» **Work to complete**
Everything from the line with "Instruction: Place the" through the final line below should be copied out exactly, and nothing else should appear.

» **Data extract**
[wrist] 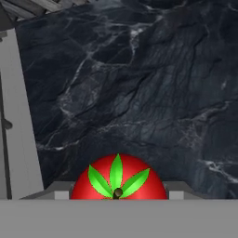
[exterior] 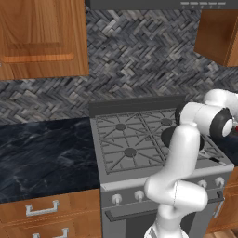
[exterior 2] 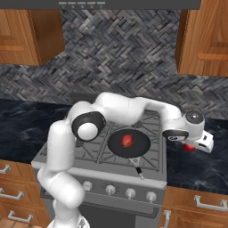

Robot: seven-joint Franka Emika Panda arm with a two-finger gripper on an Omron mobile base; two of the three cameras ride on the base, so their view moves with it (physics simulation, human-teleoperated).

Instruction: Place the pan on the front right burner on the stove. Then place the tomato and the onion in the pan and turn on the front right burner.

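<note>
The dark pan (exterior 2: 140, 145) sits on the stove (exterior 2: 91, 156) over the front right burner, which it hides, and its thin handle points toward the knobs. Inside the pan lies the dull red-brown onion (exterior 2: 127, 141). My gripper (exterior 2: 189, 145) hangs to the right of the stove, just above the black counter (exterior 2: 196, 164), and is shut on the bright red tomato (exterior 2: 190, 147). In the hand view the tomato (wrist: 118, 183) shows its green stem top between my fingers, with the counter below. From the left base view my arm covers most of the pan (exterior: 166, 135).
White knobs (exterior 2: 130, 193) line the stove front. Black marble counter (exterior: 42, 158) runs along both sides of the stove. Wooden wall cabinets (exterior 2: 207, 38) hang above, and drawers with metal handles sit under the counters. The stove's grey edge (wrist: 18, 121) runs down the left of the hand view.
</note>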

» **Worked solution**
Instruction: Place the pan on the front right burner on the stove. Then place the tomato and the onion in the pan and turn on the front right burner.

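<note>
The dark pan (exterior 2: 140, 145) sits on the stove (exterior 2: 91, 156) over the front right burner, which it hides, and its thin handle points toward the knobs. Inside the pan lies the dull red-brown onion (exterior 2: 127, 141). My gripper (exterior 2: 189, 145) hangs to the right of the stove, just above the black counter (exterior 2: 196, 164), and is shut on the bright red tomato (exterior 2: 190, 147). In the hand view the tomato (wrist: 118, 183) shows its green stem top between my fingers, with the counter below. From the left base view my arm covers most of the pan (exterior: 166, 135).
White knobs (exterior 2: 130, 193) line the stove front. Black marble counter (exterior: 42, 158) runs along both sides of the stove. Wooden wall cabinets (exterior 2: 207, 38) hang above, and drawers with metal handles sit under the counters. The stove's grey edge (wrist: 18, 121) runs down the left of the hand view.
</note>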

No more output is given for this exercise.